Vino luego la construcción del Colegio en el gobierno del Presidente Julio César Turbay Ayala; empezó labores en 1978, con Leónidas López Morales como rector y Latiffe Abdalá de Paz como coordinadora; esta institución educativa llevaba el nombre de “Colegio Mariano Ospina Pérez”. El padre Antonio Nieto, con una comisión de vecinos, consiguieron de la Secretaría de Educación del Departamento la autorización para la celebración de los actos litúrgicos de nuestra Parroquia, en el aula máxima del plantel educativo. Como fue parte de nuestro espacio, comentamos un poco de su historia: cuando construyeron el edificio, no se percataron de que estaban ocupando parte del predio de una familia de apellido Morante.

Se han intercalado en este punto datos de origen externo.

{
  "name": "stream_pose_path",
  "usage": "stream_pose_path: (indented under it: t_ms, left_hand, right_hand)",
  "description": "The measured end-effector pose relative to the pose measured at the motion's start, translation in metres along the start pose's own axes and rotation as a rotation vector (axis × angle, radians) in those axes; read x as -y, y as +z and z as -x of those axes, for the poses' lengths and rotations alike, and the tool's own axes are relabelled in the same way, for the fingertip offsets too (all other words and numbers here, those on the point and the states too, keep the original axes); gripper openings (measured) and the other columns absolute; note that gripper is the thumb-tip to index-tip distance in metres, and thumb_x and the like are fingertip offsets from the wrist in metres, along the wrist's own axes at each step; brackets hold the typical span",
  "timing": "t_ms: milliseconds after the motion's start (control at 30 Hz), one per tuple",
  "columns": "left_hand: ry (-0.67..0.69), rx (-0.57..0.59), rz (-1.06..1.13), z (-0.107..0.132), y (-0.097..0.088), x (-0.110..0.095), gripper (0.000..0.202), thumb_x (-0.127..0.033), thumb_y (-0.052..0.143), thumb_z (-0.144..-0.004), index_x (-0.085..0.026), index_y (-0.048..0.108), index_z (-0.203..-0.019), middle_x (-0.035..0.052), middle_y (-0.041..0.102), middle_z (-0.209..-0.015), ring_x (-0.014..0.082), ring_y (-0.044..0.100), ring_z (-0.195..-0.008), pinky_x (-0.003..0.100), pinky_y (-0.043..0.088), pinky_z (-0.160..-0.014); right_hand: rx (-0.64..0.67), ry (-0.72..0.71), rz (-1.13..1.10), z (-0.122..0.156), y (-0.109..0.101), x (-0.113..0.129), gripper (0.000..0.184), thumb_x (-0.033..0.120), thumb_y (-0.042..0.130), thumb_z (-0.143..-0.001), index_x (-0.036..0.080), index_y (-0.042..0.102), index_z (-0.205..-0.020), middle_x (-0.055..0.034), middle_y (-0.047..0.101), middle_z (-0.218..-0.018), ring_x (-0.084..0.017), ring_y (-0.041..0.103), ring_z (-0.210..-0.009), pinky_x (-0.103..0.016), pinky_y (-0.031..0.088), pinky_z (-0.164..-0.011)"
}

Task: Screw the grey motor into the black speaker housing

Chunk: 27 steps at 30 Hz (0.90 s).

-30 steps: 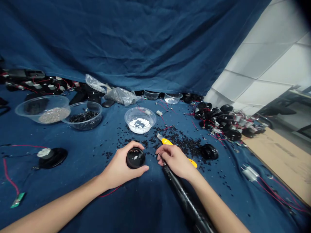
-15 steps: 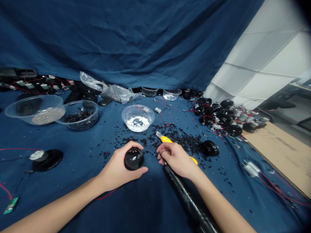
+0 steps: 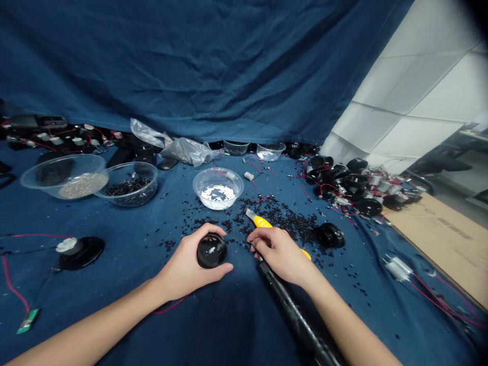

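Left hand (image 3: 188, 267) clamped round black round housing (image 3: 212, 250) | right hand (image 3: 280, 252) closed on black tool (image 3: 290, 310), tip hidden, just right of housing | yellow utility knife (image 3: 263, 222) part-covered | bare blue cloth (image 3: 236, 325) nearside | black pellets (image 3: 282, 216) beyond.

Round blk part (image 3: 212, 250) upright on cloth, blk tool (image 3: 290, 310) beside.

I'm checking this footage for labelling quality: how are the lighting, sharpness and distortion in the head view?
Head view: dim, with light falling mostly on the white wall panels; the left hand and the black round part it grips look reasonably sharp; a small glint shows on that part; straight edges bow toward the borders, wide-lens distortion; the top right corner is dark; the right hand casts a soft shadow.
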<state>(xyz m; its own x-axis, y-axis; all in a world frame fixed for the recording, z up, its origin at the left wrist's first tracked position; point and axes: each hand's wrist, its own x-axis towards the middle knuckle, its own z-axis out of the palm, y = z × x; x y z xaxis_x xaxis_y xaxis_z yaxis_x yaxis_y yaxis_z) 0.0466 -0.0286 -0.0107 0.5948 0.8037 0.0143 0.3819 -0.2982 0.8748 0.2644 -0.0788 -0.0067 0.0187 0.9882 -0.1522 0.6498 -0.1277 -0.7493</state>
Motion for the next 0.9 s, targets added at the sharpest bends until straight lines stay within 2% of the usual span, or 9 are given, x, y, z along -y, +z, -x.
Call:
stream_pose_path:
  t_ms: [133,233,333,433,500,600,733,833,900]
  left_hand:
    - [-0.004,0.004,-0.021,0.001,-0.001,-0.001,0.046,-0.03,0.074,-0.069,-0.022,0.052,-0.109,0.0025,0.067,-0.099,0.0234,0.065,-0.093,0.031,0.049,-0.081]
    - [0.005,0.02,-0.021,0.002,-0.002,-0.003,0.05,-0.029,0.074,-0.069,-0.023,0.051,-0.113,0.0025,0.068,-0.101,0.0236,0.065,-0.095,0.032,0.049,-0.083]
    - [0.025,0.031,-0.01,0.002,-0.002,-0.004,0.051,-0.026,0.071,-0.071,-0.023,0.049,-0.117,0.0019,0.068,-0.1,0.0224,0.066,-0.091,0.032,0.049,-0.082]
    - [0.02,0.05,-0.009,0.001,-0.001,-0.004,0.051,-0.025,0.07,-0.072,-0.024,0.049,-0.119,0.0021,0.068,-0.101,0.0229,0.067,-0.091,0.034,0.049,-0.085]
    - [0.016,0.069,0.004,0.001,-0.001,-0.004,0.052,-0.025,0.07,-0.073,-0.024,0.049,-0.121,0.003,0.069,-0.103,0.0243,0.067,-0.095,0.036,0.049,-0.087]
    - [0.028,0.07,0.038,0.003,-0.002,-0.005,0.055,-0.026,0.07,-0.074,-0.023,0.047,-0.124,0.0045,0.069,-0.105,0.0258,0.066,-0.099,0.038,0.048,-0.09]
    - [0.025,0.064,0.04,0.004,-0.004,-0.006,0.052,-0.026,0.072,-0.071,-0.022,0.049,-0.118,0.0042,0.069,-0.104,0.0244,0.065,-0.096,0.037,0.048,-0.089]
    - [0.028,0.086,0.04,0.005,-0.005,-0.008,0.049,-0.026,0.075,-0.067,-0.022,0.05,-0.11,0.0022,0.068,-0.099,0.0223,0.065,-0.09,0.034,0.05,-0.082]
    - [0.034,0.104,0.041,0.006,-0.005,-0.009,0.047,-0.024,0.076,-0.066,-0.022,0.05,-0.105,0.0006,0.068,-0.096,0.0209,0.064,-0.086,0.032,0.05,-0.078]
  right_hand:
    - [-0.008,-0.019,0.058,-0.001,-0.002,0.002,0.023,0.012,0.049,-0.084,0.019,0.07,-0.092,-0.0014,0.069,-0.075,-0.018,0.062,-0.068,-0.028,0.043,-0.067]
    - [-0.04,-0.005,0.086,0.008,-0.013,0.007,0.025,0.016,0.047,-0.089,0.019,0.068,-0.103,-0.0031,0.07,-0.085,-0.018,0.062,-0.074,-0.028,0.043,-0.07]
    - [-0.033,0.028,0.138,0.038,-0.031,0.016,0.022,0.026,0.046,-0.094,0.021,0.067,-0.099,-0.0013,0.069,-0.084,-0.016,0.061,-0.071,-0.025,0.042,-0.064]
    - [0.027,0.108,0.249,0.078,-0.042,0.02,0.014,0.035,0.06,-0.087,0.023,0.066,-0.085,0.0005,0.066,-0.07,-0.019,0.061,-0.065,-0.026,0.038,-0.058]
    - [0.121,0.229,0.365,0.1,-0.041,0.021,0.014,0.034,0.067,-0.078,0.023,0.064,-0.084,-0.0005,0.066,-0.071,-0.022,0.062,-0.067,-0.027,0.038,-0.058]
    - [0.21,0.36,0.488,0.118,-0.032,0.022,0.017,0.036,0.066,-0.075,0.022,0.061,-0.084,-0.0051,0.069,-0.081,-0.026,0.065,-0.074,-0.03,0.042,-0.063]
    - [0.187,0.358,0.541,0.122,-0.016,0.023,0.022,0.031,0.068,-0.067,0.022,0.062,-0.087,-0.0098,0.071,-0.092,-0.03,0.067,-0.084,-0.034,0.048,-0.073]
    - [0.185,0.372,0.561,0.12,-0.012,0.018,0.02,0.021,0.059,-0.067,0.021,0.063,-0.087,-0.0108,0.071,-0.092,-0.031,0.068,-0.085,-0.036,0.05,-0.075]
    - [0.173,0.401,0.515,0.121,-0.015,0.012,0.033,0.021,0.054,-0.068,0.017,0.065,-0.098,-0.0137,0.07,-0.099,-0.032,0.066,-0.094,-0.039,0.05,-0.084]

Naturalmente, hubo litigio, el cual debió resolverse por las vías jurídicas; el colegio siguió su propia historia y hoy figura como Colegio Integrado Villa del Pilar.
Con los auxilios parlamentarios logrados por el doctor Rodrigo Marín Bernal, líder político caldense, en este sitio se construyó la Clínica de los Seguros, en 1987. Fue también espacio para las celebraciones litúrgicas de nuestra Parroquia.
El doctor Gustavo Robledo Chavarriaga, gerente del Instituto de Crédito Territorial, había estado en Zaragoza en donde conoció de la devoción a Nuestra Señora del Pilar. Fue él quien propuso dedicar el nuevo Templo para venerar a la Madre de Cristo, la misma que sobre un pilar se apareció al Apóstol Santiago en Zaragoza; los feligreses aceptaron con mucho agrado y en la Arquidiocesis de Manizales se produjo el “Nihil Obstat”. Es un hecho significativo para la historia, pues, según declaración de algunos feligreses, fue el argumento de más peso en el platillo de la balanza para asignarle al sector el nombre de “Villa Pilar”.